İkincisi: Tekvin sıfatından gelen kâinat olup kudret kalemiyle yazılmıştır.

Kelam sıfatından gelen Kur’an kitabının ayetleri olduğu gibi, tekvin sıfatından gelen kâinat kitabının da kendine mahsus ayetleri vardır. Her bir mahluk bu kitabın bir ayetidir. Kuş bir ayettir, çiçek bir ayettir, dağ bir ayettir; deniz, güneş, yıldızlar ve her ne varsa, bu kitabın bir ayetidir.

Bu kâinat kitabı bütün ayetleriyle kâtibi olan Zat-ı Zülcelal’i tarif ve ilan etmektedir. İşte Efendimiz (a.s.m.) kâinat kitabının ayetlerinin manasını Allah’ın öğretmesiyle keşfetmiş ve bu manayı Kur’an’ın lisanıyla beyan etmiştir.
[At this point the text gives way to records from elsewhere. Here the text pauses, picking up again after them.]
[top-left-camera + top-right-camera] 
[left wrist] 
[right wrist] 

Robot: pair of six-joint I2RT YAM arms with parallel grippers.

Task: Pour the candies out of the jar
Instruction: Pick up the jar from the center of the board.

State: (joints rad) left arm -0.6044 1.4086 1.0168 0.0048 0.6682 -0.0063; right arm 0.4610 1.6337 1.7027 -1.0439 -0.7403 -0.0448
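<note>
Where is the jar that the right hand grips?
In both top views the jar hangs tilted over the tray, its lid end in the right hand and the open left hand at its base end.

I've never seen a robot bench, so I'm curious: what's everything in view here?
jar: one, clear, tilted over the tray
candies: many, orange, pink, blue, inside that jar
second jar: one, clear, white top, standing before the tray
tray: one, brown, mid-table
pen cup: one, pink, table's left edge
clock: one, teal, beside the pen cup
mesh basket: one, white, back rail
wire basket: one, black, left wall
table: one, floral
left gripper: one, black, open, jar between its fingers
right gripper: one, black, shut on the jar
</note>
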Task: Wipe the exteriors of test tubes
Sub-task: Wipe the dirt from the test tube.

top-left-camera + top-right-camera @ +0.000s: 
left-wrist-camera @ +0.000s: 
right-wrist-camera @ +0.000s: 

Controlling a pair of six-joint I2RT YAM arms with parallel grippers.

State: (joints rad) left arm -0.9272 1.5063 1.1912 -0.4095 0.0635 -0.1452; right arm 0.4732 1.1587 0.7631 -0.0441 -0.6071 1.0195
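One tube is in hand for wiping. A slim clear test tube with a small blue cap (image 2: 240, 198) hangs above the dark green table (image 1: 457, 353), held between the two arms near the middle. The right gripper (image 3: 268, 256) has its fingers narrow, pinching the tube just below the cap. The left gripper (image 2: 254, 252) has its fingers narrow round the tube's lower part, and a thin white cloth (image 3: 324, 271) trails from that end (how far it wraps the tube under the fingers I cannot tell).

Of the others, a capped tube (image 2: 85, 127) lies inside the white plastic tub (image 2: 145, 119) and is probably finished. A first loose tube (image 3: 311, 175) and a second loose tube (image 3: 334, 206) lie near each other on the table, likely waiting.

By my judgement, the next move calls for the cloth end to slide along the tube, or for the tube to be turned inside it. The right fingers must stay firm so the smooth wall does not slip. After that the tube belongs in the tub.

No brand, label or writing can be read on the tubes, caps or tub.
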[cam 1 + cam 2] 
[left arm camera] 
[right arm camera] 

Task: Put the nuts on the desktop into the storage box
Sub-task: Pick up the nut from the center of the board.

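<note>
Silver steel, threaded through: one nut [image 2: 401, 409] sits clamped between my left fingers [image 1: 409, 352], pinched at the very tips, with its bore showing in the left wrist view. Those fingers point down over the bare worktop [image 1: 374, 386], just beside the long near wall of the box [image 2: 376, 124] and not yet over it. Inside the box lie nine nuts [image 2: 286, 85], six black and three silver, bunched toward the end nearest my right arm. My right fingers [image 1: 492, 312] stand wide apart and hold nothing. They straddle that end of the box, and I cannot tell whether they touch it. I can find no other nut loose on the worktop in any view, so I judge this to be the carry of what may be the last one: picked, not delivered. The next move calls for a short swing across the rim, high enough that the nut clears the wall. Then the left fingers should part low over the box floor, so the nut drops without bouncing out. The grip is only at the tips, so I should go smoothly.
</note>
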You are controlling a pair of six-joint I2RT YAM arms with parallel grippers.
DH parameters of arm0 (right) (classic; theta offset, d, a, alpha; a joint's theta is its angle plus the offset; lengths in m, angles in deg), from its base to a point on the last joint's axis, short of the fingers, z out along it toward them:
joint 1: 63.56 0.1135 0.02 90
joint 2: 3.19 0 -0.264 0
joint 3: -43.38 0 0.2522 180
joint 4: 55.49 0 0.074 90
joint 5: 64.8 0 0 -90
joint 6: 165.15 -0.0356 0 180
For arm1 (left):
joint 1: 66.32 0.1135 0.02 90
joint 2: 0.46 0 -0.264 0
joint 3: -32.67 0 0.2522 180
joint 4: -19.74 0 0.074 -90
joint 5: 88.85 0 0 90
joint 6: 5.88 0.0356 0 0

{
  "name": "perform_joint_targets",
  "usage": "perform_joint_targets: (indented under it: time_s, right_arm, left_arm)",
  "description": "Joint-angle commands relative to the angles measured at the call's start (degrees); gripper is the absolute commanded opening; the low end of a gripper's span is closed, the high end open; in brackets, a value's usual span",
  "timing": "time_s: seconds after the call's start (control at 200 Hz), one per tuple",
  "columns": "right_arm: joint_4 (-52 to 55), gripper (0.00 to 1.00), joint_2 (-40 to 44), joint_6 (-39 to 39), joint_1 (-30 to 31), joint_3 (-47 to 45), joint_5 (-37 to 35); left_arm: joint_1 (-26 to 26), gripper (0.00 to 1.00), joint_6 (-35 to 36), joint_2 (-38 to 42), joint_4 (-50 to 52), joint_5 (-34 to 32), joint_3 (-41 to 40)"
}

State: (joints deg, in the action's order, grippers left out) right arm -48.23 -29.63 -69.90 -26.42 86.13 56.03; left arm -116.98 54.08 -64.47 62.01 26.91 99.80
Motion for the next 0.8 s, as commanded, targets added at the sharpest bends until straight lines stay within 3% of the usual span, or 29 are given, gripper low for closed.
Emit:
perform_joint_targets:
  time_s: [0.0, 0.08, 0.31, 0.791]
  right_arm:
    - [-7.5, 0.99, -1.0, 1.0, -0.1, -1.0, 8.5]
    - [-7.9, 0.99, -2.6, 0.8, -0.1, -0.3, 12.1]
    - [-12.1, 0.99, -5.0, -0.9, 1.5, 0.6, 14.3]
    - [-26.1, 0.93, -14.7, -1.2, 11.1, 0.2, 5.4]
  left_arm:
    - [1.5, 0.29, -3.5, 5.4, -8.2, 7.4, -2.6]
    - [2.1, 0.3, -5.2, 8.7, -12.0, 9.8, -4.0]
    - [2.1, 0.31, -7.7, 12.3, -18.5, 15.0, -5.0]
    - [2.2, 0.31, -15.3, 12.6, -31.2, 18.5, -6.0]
Üstadımız Kur’an’ı tarif ederken diyor ki:

— Bu kitab-ı kebir-i kâinatın bir tercüme-i ezeliyesi ve âyât-ı tekviniyeyi okuyan mütenevvi dillerinin tercüman-ı ebedîsi ve şu âlem-i gayb ve şehadet kitabının müfessiri… (25. Söz)

Efendimiz (a.s.m.) kâinat kitabında yazılan ayetlerin miftahı (anahtarı) olmuş, ayetlerin manasını -inayet-i İlahî- ile açmış ve bu manayı Kur’an ile nev-i beşere ders vermiş.

Bu keşfin mahiyetini ve nasıl olduğunu inşallah ileride kendi başlığında izah edecek, kâinat kitabının ayetlerini gösterip, Kur’an’ın bu ayetleri nasıl izah ettiğini ve manasını nasıl beyan ettiğini örnekleriyle işleyeceğiz. Şimdilik bu kapıyı açmayalım ve bu derin meselenin mütalaasını kendi makamına havale edelim. Bu makamda şu kadar bilsek yeter:

Peygamberimiz (a.s.m.) hem kâinatın tılsımını keşfetmiş hem de kâinat kitabının ayetlerinin miftahı olmuş. Bu da onun hakkaniyetine ve Allah’ın resulü olduğuna büyük bir delildir. Çünkü okuma-yazma bilmeyen bir beşerin, 1400 sene önce kâinatın tılsımını keşfetmesi ve ayetlerinin manasını kendi başına açması mümkün değildir. Bu işi yapabilmek için ism-i Hakîm’e tam mazhar olmak ve marifetullahın zirvesinde bulunmak gerekir. Bu ise ancak bir peygambere nasip olur. İşte bu hâl Efendimiz (a.s.m.)’ın risaletini güneş gibi ispat eder.